Justice gabonaise : l’affaire Opiangah, un revers pour la crédibilité de l’institution judiciaire ?

Libreville, le 13 mai 2025. Alors que le Gabon s’engage résolument sur le chemin d’un État de droit rénové sous la Ve République, la récente décision de la Chambre d’accusation dans l’affaire Hervé Patrick Opiangah soulève de sérieuses interrogations quant à l’indépendance et à la cohérence de notre système judiciaire.
Après plusieurs semaines d’attente, la Chambre d’accusation de la Cour d’appel de Libreville, présidée par Ulric Arnol Nzoundou Bignoumba, a décidé de rejeter la demande de non-lieu introduite par les avocats de l’ancien ministre des Mines. Motif évoqué : l’absence de l’intéressé à sa convocation devant le juge d’instruction. Une justification qui, à première vue, pourrait sembler recevable. Mais en grattant sous la surface, de nombreuses voix, y compris au sein du corps judiciaire, s’inquiètent d’une décision perçue comme juridiquement fragile et humainement contestable.
Car au-delà du débat procédural, c’est toute la question de l’équité et du bon fonctionnement de la justice qui est en jeu. Dans un dossier sans victime identifiée, sans infraction clairement constituée, et où la personne prétendument lésée, la propre fille d’Hervé Patrick Opiangah, a publiquement réfuté les accusations, la poursuite de la procédure semble alimenter l’idée d’un acharnement, voire d’une instrumentalisation de l’appareil judiciaire à des fins obscures.
Le Président de la République, Brice Clotaire Oligui Nguema, n’a cessé de plaider pour une justice forte, indépendante et respectueuse des droits des citoyens. Pourtant, la position de la Chambre d’accusation, en l’espèce, semble s’écarter de cette vision. En validant une instruction contestée, malgré l’absence d’éléments à charge solides, cette juridiction entretient le malaise et ébranle la confiance des Gabonais dans la capacité de leur justice à se réformer.

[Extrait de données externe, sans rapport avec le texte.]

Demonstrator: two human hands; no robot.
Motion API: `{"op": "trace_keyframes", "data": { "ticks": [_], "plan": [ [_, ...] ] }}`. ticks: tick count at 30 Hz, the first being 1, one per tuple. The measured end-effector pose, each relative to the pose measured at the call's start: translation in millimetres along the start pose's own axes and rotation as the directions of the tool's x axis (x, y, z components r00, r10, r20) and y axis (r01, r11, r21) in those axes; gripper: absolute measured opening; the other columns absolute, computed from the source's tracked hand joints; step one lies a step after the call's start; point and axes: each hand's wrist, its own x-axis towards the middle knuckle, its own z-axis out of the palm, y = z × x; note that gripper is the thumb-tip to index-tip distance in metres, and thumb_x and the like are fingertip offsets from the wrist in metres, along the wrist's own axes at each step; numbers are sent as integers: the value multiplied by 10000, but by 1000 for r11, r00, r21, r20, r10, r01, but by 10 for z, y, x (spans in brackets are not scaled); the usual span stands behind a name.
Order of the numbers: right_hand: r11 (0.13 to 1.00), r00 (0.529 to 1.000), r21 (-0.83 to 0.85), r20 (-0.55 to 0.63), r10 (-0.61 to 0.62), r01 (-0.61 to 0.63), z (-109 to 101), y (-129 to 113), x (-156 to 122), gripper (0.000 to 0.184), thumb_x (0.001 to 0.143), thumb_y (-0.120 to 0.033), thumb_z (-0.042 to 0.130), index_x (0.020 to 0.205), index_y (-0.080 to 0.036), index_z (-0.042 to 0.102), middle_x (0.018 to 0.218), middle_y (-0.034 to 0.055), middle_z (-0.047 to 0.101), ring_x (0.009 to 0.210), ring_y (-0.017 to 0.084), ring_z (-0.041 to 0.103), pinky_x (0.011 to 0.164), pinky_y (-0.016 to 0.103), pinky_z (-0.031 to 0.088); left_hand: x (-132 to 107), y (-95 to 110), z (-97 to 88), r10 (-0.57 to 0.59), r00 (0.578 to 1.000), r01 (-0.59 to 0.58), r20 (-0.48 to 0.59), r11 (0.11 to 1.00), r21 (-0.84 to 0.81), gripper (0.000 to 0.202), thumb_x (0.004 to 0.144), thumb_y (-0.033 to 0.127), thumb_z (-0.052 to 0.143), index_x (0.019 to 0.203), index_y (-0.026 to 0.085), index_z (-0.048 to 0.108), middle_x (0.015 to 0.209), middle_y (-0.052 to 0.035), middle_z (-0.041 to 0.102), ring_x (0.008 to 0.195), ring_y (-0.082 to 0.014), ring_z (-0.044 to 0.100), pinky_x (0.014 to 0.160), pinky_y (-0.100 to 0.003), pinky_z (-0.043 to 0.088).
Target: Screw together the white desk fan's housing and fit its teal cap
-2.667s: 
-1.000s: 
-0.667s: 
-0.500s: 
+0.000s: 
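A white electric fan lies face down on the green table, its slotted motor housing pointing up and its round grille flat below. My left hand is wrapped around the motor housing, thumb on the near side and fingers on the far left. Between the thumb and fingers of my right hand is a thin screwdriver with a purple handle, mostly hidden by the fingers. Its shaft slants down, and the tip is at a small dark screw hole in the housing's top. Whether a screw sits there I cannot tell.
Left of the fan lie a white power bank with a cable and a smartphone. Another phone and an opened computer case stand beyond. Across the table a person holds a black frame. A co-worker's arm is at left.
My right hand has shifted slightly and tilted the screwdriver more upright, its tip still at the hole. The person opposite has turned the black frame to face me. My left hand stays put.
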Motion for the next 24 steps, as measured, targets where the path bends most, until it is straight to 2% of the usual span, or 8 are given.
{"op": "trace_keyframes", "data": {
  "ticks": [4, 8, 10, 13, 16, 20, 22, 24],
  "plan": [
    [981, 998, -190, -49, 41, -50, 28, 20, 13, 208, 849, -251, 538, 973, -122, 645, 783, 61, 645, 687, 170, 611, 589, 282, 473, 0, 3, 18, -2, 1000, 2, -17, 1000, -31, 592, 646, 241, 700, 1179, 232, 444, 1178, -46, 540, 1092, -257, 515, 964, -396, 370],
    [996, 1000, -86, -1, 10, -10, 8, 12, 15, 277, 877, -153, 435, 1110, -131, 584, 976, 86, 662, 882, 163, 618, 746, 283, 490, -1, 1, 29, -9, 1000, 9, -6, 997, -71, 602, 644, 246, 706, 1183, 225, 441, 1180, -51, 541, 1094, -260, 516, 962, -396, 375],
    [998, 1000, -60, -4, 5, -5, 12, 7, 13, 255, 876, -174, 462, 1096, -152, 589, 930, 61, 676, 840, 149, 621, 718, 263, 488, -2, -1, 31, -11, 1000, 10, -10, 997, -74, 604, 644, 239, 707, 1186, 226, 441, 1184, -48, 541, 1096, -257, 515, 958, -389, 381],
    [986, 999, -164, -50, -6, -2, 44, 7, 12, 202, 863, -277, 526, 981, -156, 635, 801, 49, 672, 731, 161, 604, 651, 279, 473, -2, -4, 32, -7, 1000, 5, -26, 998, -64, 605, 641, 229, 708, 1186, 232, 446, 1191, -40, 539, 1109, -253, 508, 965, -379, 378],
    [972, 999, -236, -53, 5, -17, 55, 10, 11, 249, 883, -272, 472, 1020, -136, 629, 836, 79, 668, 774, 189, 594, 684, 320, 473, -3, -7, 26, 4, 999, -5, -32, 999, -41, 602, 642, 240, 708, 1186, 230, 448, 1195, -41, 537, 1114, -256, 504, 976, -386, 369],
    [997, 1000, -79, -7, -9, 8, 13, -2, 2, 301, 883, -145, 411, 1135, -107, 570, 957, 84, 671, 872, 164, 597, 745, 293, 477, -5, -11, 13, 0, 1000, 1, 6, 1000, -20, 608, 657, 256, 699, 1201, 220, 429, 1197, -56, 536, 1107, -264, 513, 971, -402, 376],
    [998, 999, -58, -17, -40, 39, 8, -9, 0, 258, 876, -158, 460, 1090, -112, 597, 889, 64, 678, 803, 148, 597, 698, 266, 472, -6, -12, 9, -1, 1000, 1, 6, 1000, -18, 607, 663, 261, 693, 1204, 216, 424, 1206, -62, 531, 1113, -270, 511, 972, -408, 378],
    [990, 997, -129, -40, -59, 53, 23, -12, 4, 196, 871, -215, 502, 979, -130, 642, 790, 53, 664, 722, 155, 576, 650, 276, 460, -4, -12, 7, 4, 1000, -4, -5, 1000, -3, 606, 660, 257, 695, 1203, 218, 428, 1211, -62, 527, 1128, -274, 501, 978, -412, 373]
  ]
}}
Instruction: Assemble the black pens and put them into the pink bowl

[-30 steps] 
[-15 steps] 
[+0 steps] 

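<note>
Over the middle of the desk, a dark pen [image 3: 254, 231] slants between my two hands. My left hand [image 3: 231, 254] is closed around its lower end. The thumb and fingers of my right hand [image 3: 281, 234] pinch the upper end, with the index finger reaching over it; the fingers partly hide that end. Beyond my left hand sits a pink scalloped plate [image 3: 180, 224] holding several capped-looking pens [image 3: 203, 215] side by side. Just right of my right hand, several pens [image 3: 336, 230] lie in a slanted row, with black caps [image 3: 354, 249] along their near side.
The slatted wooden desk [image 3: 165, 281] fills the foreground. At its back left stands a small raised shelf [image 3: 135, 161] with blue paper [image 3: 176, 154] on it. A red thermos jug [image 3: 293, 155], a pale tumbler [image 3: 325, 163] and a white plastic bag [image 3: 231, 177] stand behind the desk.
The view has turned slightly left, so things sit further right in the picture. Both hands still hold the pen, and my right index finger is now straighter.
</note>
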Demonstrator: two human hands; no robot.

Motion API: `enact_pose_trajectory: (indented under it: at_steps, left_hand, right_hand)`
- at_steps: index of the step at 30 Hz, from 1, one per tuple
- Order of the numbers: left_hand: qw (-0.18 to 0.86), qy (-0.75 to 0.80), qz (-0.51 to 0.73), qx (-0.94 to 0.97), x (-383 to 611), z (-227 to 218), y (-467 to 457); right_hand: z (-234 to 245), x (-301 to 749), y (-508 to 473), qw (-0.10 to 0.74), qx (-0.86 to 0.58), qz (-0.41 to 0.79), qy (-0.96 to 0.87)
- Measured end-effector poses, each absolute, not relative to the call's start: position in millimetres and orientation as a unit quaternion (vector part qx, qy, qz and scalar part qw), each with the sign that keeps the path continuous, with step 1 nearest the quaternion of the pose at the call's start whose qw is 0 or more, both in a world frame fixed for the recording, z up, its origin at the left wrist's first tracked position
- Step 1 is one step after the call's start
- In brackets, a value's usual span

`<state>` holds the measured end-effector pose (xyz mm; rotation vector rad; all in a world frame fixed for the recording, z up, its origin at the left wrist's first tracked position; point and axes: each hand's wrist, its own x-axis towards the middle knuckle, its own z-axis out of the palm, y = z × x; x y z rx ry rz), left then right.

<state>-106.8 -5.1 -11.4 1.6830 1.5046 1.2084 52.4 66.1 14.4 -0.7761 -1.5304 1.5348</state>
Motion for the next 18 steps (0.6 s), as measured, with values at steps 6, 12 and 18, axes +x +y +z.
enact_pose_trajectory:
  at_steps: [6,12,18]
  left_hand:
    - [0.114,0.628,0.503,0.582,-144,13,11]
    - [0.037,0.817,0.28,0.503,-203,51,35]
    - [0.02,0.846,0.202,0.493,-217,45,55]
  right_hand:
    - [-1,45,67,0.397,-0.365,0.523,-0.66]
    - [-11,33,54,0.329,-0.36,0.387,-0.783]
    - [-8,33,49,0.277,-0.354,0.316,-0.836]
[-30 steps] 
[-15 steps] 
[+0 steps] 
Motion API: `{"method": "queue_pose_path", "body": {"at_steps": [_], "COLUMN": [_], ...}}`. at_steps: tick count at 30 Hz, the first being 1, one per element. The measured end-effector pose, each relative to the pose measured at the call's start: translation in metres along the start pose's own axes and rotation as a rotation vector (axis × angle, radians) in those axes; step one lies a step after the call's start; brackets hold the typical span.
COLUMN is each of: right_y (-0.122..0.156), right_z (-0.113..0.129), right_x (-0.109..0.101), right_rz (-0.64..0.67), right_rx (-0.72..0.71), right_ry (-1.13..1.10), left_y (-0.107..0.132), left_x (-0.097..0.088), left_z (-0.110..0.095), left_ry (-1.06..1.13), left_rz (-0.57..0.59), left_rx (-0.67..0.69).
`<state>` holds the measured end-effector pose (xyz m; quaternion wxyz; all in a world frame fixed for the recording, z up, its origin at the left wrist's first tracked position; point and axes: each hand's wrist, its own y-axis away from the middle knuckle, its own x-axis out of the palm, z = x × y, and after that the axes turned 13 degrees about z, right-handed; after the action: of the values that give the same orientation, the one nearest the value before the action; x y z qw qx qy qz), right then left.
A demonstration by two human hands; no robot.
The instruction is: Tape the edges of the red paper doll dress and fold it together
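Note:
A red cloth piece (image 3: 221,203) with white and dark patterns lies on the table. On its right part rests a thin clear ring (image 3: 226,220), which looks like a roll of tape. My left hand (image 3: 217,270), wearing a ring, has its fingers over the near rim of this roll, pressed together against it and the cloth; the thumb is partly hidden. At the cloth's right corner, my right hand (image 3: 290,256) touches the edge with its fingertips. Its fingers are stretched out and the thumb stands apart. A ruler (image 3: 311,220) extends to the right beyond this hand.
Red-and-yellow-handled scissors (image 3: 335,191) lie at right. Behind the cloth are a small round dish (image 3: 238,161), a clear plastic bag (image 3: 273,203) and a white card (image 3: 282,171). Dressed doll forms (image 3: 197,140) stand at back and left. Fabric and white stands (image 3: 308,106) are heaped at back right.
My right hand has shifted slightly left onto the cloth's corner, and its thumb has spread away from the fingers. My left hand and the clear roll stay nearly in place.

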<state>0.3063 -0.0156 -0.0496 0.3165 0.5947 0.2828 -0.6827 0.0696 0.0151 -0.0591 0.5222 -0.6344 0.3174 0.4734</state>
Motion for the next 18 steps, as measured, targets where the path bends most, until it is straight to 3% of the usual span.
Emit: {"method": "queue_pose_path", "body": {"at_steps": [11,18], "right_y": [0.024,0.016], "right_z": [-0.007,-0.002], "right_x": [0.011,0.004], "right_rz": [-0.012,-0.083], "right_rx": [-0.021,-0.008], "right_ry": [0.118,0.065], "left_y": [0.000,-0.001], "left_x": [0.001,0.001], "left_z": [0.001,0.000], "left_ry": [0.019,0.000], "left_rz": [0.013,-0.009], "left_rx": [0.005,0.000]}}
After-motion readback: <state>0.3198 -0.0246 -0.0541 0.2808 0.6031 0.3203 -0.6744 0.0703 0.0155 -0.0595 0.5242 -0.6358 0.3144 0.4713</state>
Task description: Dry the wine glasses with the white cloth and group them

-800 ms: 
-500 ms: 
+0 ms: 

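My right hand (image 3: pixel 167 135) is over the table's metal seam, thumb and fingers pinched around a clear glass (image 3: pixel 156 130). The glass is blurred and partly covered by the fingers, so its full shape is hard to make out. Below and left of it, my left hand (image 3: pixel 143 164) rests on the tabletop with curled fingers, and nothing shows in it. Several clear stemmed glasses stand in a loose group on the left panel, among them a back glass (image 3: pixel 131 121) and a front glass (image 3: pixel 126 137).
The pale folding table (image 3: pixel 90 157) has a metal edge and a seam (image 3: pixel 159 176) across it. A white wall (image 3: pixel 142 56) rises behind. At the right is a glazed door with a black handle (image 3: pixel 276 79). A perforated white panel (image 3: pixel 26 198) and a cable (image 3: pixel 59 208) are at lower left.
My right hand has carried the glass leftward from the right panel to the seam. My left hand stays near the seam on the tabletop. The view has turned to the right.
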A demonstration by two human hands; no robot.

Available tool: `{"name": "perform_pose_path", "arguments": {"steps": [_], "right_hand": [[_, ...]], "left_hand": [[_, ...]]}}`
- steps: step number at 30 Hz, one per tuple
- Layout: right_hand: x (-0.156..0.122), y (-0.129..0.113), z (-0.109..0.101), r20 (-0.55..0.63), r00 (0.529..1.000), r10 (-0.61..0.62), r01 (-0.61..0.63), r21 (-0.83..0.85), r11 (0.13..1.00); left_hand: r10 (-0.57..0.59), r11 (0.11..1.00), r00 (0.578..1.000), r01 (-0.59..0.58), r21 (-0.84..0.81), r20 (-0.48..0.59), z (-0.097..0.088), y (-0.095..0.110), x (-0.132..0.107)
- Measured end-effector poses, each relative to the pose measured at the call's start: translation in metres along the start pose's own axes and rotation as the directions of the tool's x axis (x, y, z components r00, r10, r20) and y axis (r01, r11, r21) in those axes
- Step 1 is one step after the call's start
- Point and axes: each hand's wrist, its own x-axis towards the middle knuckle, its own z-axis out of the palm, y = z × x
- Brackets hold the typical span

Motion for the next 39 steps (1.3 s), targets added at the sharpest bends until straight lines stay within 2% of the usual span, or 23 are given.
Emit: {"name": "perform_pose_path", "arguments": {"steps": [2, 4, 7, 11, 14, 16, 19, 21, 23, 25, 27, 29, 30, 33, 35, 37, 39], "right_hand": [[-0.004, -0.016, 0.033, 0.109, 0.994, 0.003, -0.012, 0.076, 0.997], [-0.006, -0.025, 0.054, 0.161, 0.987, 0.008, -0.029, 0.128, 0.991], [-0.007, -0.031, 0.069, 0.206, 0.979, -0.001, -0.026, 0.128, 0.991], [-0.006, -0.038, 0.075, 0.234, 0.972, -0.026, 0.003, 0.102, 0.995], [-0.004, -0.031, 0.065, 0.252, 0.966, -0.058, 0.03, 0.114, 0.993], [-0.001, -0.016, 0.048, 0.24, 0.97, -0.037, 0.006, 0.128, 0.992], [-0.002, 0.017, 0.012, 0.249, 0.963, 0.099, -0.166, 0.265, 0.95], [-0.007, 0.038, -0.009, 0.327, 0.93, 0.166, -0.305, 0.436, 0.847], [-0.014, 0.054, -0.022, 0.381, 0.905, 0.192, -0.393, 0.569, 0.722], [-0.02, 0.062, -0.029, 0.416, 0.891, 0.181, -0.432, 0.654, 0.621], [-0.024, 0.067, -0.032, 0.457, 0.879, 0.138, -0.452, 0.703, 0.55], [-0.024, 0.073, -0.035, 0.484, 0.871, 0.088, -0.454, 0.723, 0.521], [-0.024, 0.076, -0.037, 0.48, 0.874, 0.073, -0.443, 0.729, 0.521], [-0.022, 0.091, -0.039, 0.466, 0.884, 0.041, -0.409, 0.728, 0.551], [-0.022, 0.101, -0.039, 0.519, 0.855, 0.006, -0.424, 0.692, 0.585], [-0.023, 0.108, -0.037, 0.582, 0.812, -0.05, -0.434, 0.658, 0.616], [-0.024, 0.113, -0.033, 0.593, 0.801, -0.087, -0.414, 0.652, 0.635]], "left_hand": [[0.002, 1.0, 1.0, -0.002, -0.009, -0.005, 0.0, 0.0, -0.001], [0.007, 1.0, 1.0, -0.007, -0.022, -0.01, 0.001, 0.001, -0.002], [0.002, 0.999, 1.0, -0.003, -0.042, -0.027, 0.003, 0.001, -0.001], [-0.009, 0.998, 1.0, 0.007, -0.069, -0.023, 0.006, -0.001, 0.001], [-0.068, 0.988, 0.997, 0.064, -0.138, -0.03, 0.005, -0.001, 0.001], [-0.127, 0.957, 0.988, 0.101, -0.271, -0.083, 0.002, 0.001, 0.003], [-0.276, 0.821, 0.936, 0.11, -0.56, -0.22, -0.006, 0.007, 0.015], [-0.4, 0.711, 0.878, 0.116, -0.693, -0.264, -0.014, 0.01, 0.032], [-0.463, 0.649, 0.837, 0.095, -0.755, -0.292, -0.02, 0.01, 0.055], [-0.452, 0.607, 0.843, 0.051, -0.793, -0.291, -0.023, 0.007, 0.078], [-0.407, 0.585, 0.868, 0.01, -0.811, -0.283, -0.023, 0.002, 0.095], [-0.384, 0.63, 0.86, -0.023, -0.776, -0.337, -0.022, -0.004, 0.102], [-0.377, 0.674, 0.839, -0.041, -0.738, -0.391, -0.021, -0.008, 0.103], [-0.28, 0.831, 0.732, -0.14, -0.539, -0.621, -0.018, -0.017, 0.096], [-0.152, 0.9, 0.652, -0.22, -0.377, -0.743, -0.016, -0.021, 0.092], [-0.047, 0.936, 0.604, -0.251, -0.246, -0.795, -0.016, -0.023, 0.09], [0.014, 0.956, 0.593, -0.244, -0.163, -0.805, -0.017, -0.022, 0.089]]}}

Certains magistrats n’hésitent plus à parler d’une « justice sous influence », où les décisions, au lieu de refléter la sérénité du droit, révèlent les hésitations d’un système encore pris dans des logiques de pouvoir, d’opacité et de pression. Et ce malaise dépasse les murs des palais de justice : il touche les citoyens ordinaires, les justiciables, les avocats, et tous ceux qui croient encore en la promesse républicaine d’une justice au service de tous.
Dans ce contexte, la possibilité d’un recours devant la Cour africaine des droits de l’Homme et des Peuples est évoquée. Une issue symbolique, mais aussi révélatrice d’un désespoir grandissant face à une institution nationale qui peine à incarner pleinement son rôle de rempart contre l’arbitraire.
Le Gabon mérite une justice à la hauteur de ses ambitions nouvelles. Une justice qui ne sacrifie pas l’équité sur l’autel de considérations étrangères à la loi. Une justice qui ne se contente pas d’appliquer des procédures, mais qui cherche à rendre, réellement, justice.